### PROBLEM REQUIREMENTS:
Starting at the line that contains "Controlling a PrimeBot", copy each line through the end of the listing below. Include both ends and output nothing more.
──────── SUPPLIED MATERIAL ────────
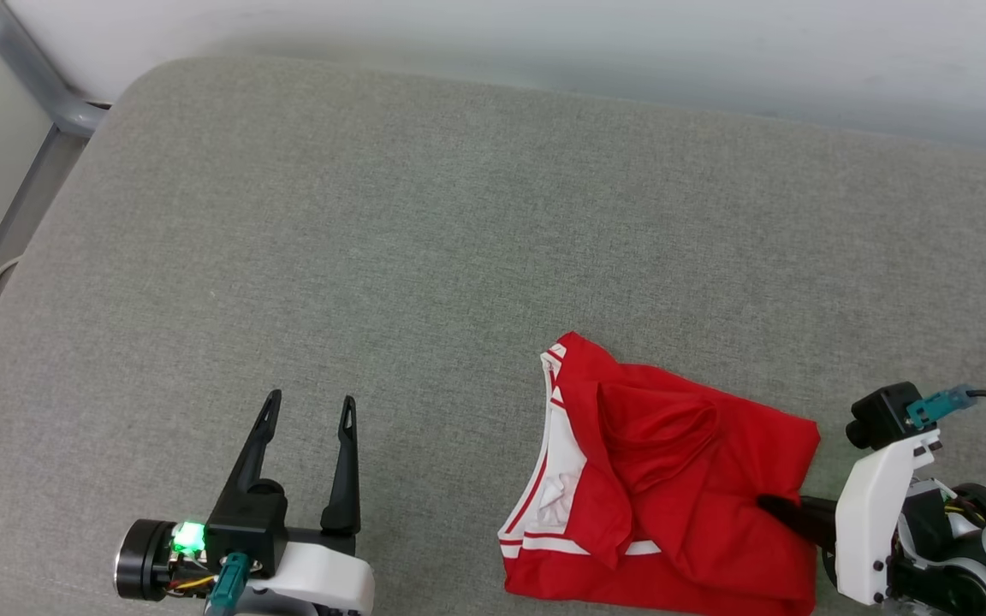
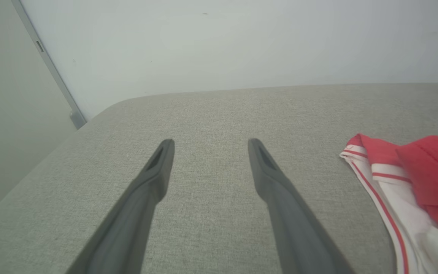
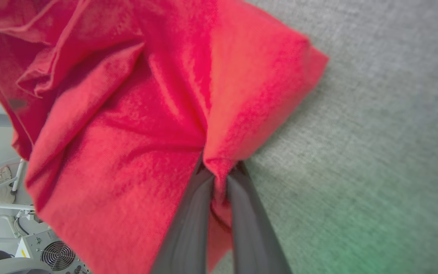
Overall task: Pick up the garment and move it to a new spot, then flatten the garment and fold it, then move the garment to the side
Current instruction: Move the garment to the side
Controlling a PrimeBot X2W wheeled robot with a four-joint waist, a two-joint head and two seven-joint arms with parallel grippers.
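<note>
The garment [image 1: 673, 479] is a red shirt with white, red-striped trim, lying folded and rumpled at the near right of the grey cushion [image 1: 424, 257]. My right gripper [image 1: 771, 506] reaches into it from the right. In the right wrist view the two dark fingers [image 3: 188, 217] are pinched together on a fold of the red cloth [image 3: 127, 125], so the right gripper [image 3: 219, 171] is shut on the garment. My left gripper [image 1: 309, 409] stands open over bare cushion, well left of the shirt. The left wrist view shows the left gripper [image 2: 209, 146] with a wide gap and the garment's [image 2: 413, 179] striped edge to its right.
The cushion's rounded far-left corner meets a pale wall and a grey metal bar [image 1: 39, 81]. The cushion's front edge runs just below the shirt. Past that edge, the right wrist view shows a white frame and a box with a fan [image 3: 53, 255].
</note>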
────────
### COMPLETED TASK:
Controlling a PrimeBot X2W wheeled robot with a four-joint waist, a two-joint head and two seven-joint arms with parallel grippers.
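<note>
The garment [image 1: 673, 479] is a red shirt with white, red-striped trim, lying folded and rumpled at the near right of the grey cushion [image 1: 424, 257]. My right gripper [image 1: 771, 506] reaches into it from the right. In the right wrist view the two dark fingers [image 3: 188, 217] are pinched together on a fold of the red cloth [image 3: 127, 125], so the right gripper [image 3: 219, 171] is shut on the garment. My left gripper [image 1: 309, 409] stands open over bare cushion, well left of the shirt. The left wrist view shows the left gripper [image 2: 209, 146] with a wide gap and the garment's [image 2: 413, 179] striped edge to its right.
The cushion's rounded far-left corner meets a pale wall and a grey metal bar [image 1: 39, 81]. The cushion's front edge runs just below the shirt. Past that edge, the right wrist view shows a white frame and a box with a fan [image 3: 53, 255].
</note>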

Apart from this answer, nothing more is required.